Last Monday we headed to Sick Kids. We were told to not be late for our appointment as they would rebook us and that would be it. We have been waiting for this genetics appointment now for over a year. Anyhow we were there on time and placed into a room. A nurse had come in and took a little bit of information down about A and left telling us they would be right back. This was at about 1pm. At 2:30pm I went out and asked the man at the desk if we were forgot about. I mean for real, one and a half hours sitting in a room with a child that usually is napping at this time?? He told me the doctors were probably in the back room talking about A. Hmmmm well they didn’t know much yet, how could they be talking that in depth about him? That so wasn’t the case.
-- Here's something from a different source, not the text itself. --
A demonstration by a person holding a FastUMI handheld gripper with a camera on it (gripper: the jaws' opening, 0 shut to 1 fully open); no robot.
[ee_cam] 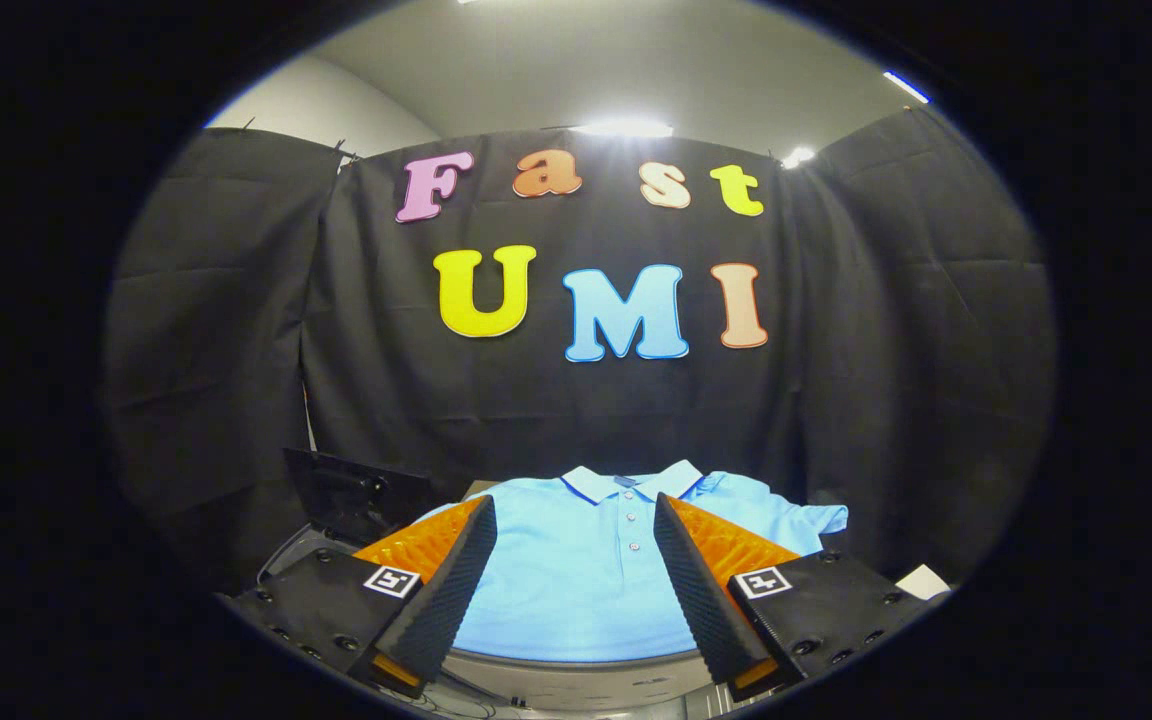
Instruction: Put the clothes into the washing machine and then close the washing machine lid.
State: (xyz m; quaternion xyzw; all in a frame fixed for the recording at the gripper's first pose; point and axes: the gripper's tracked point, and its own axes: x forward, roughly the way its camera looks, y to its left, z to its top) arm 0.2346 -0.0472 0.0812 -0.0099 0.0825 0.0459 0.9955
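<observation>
1. Gripper view: claw (574, 560) released, fingers spread wide, holding nothing.
2. Blue polo shirt (576, 590) lies flat on the table (576, 672), just ahead, seen between the fingers (collar pointing away).
3. Raised dark lid (356, 495), probably the washer's, sits beyond the left finger.

A staged recording booth inside a plain room was shown, not a lived-in home. Black cloth (896, 330) had been hung as walls around a small table (576, 668), and above its top edge a bare white ceiling (576, 70) with strip lights (624, 128) could be seen. A light blue polo shirt (576, 580) had been laid flat on the table as a prop, beyond the spread fingers (576, 585).
</observation>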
Guess what time we finally saw the doctor? 4:30pm!!!!! No apology, nothing! I was not too impressed and can’t believe that a doctors office can get THAT behind. Just not right at all for families to wait this long.
Anyways, we talked about A. He had read his files. Well some of them. He would need a year to read everything. He feels that something else is going on with Ashton but again just has no idea what or where to begin. One of the things that he was really hoping for was a new MRI. Unfortunately this is not going to happen as A has his cochlear implant and cannot have an MRI. The only way this would be possible would be to remove the implant, do the MRI and then replace the implant. And there is not a chance that I would do this to him!
So we left the appointment to head down to get a bunch of bloodwork done for this genetics doctor as well as the gentic bloodwork for the cystic fibrosis. When we go back to this doctor in 6-12months we will discuss the results as well as talk about doing biopsies and a spinal tap to check for neurotransmitters. Nothing like moving slow eh?
In other news. We had H’s service here on Sunday, Mothers Day. It was perfect for us and I feel much more at ease with everything. I definitely needed to do it to help me heal. To ease the pain. To put him to rest. We did a balloon release for him at the end of the service which was really awesome. I had pictures laminated of him and we attached one to the balloons before they were sent off. I also mailed out a ton for people that wanted to be a part of this for him. I have had six different people email their pictures already of the release that they did and WOW how touching. I cry every time I look at them. It means so much to me that people care enough to want to do this for us.
I will post the pictures we took soon…I have no space left on this blog so I am trying to figure that out!